The vegetational succession begins close to the coast line with pioneer plants, species with a short vegetative cycle and adapted to living in habitats with extreme conditions, such as the sea radish (Cakile maritima) or the Salsola soda and Salsola kali. This is followed by the embryonic dunes and the first dune formations where the beach weed (Agropyron junceum), the beach santolina (Othanthus maritimus), the marine alfalfa (Medicago marina) and the calcatreppola (Eryngium maritimum) grow, which resist burial and to the hostile environmental conditions through particular adaptations (rhizomes creeping under the sand, leathery or hairy leaves to protect the plant from excessive transpiration); then the mobile dunes follow, where the esparto grass (Ammophila littoralis), the shore panicle (Aeluropus litoralis), the thorny carrot (Echinofora spinosa) and the sea lily (Pancratium maritimum) grow. These plants all participate in the consolidation of the sandy soil.[4]

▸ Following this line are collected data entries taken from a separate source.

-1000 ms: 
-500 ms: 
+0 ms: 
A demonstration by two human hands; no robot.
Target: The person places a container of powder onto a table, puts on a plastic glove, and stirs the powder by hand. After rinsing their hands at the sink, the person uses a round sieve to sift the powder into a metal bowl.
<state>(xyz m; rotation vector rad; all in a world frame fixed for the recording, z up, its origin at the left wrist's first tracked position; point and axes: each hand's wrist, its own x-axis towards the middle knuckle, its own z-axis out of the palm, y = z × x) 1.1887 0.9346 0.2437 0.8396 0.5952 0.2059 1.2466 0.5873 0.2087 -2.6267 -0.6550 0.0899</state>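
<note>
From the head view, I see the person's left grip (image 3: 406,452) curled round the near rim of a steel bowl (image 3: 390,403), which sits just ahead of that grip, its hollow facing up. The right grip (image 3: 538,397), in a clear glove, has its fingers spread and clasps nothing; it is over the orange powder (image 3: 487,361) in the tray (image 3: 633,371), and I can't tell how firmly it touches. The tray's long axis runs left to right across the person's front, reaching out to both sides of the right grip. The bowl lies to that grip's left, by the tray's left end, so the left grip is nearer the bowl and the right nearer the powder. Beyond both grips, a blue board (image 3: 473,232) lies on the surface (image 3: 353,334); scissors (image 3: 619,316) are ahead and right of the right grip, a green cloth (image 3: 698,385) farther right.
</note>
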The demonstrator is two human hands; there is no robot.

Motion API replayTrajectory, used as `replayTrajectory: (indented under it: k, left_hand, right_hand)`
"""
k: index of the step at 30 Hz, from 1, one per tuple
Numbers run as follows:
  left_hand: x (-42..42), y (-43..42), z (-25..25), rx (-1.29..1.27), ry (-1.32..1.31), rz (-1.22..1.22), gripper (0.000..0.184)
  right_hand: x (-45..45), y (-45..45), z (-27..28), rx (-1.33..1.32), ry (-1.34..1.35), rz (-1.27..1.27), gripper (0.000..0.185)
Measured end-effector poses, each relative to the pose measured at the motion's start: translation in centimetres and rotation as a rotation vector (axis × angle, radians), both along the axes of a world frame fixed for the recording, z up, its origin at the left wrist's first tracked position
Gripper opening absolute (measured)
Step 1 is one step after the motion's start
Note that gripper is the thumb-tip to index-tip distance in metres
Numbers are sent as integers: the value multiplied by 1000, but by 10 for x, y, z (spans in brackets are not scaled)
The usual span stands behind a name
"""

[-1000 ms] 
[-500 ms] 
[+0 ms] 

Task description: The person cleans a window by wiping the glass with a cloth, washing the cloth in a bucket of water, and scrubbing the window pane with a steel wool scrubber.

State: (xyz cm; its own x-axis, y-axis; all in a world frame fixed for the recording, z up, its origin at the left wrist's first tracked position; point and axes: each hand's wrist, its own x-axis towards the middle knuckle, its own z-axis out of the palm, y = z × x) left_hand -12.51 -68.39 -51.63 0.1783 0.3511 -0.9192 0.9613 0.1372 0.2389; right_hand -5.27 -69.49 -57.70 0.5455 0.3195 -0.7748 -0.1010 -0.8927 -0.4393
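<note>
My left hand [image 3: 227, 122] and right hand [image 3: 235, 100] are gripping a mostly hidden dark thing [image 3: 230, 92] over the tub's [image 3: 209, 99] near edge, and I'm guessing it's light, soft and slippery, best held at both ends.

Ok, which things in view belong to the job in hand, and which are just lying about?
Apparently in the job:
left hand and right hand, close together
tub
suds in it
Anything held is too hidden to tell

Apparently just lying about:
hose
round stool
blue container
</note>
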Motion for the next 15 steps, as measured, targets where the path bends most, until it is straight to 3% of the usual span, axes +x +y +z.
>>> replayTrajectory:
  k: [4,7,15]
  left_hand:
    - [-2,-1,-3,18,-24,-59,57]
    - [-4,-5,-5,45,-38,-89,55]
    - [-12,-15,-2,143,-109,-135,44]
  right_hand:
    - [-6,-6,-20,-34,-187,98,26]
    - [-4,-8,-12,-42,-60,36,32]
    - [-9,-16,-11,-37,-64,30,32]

In the post-dune area live the Mediterranean fennel (Seseli tortuosum), the common cardoon (Scolymus hispanicus), the Sicilian carlina (Carlina sicula), the beach bunting (Cyperus capitatus), the licorice (Glycyrrhiza glabra), the Egyptian reed ( Saccharum spontaneum) and tamarisks (Tamarix africana).
The area called "Pantano" is characterized by strong seasonal variations in the rate of salinity of the groundwater (when rainfall is scarce the salinity is accentuated) and in the winter season it is subject to frequent natural flooding. In this area there is an important settlement of halophytic plants, specialized in withstanding water with high saline concentrations, and of hydrophilic vegetation: marsh reeds (Phragmites australis), fishbone (Typha latifolia), cretic thistle (Cirsium creticum), marsh clover (Lotus rectus), the halophytic convolvulacea (Cressa cretica), the fruticose glasswort (Arthrocnemum fruticosum), some bushes of portulacoide atriple (Atriplex portulacoides) and various species of rushes and tamarisks.